Maximization Transportation Problem

Maximization Transportation Problem

There are certain types of transportation problem where the objective function is to be maximized instead of minimized. These kinds of problems can be solved by converting the maximization problem into minimization problem. The conversion of maximization into minimization is done by subtracting the unit costs from the highest unit cost of the table.
The maximization of transportation problem is illustrated with the following Example.
Example:
A company has three factories located in three cities viz. X, Y, Z. These factories supplies consignments to four dealers viz. A, B, C and D. The dealers are spread all over the country. The production capacity of these factories is 310, 100 and 290 units per month respectively. The net return per unit product is given in the following table:
Dealers

Factory A B C D Capacity
X 6 6 6 4 310
Y 4 2 4 5 100
Z 5 6 7 8 290
Requirement 150 130 120 300 700

Determine a suitable allocation to maximize the total return.
Solution:
This is a maximization problem. Hence first we have to convert this in to minimization problem. The conversion of maximization into minimization is done by subtracting the unit cost of the table from the highest unit cost. Look the table, here 8 is the highest unit cost. So, subtract all the unit cost from the 8, and then we get the revised minimization transportation table, which is given below.
Dealers

Factory A B C D Capacity
X 2 2 2 4 310 = a1
Y 4 6 4 3 100 = a2
Z 3 2 1 0 290 =a3
Requirement 150 =b1 130 =b2 120 =b3 300 =b4 700

Now we can solve the problem as a minimization problem.
First we have to find out the basic feasible solution, we will use the (LCM).
2
150 2
130 2
30 4
X 310
4
X 6
X 4
90 3
10 100
3
X 2
X 1
X 0
290 290
150 130 120 300 700








The basic feasible solution by ( LCM ) is : x11=150, x12=130, x13=30, x23=90, x24=10 and x34=290.
Once the basic feasible solution is found, next we have to determine the optimum solution.
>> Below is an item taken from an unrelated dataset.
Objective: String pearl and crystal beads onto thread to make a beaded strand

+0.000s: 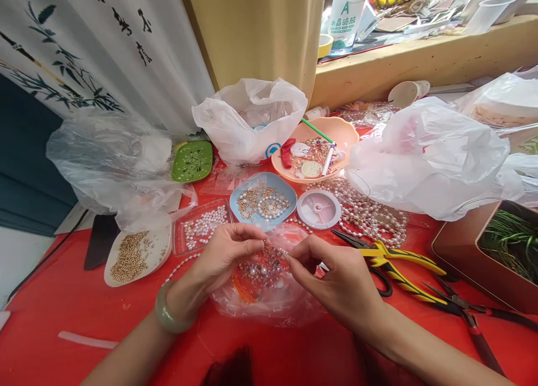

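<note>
My left hand (235, 246), with a pale green bangle (171, 310) on its wrist, is closed in a pinch at the middle. My right hand (325, 268) pinches opposite it. Between the fingertips runs a short, thin beaded strand (275, 248); its fine details are too small to make out. Beneath both hands lies a clear plastic bag (290, 305) with mixed pearly and pinkish beads (263, 271) in it. Just beyond stands a blue dish (290, 198) of gold and white beads. A clear pink tray (179, 237) of white pearls sits by my left hand.
A cream dish (166, 257) holds gold beads at left. Yellow-black pliers (395, 254) and more pliers (466, 307) lie at right, beside a planter box (454, 246). A white spool (318, 209), pearl strands (378, 221), a peach bowl (351, 134) and plastic bags (428, 156) crowd the back.
</note>
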A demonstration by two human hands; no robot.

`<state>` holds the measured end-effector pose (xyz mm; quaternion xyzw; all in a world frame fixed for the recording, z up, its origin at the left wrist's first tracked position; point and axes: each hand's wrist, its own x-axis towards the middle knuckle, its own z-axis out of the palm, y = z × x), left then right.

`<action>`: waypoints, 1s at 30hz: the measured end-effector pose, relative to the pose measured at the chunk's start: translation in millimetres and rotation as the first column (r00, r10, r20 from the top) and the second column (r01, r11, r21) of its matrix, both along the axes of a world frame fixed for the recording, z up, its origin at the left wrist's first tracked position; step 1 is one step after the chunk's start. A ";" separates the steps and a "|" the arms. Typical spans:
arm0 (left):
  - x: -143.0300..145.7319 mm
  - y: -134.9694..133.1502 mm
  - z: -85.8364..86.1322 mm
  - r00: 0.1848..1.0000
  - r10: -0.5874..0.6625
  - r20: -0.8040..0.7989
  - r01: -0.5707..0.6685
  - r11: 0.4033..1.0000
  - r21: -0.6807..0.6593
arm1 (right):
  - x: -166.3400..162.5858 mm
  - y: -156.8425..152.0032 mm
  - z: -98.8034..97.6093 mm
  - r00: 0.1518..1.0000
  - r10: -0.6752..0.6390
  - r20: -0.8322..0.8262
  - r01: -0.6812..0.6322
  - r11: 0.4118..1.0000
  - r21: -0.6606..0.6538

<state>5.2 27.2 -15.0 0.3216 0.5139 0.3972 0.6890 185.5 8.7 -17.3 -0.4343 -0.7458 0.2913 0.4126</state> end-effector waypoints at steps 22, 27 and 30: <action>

Here we use MODI (Modified Distribution Method) method. By using this method we obtain
u1+v1=2 , u1+v2=2 , u1+v3=2 , u2+v3=4 , u2+v4=3 , u3+v4=0.
Taking u1=0 arbitrarily we obtain
u1=0, v1=2, v2=2 and v3=2, u2=2, v4=1 , u3= - 1.
By verifying the condition of optimality, we get:
Cell (1,4) = 4 – 0 – 1 = 3
Cell (2,1) = 4 – 2 – 2 = 0
Cell (2,2) = 6 – 2 – 2 = 2
Cell (3,1) = 3 – (–1) – 2 = 2
Cell (3,2) = 2 – (–1) – 2 = 1
Cell (3,3) = 1 – (–1) – 2 = 0
So, the optimality condition is satisfied.
x11=150, x12=130, x13=30, x23=90, x24=10 and x34=290.Thus, the maximum return is:
6*150 + 6*130 + 6*30 + 4*90 + 5*10 + 8*290 = 4590.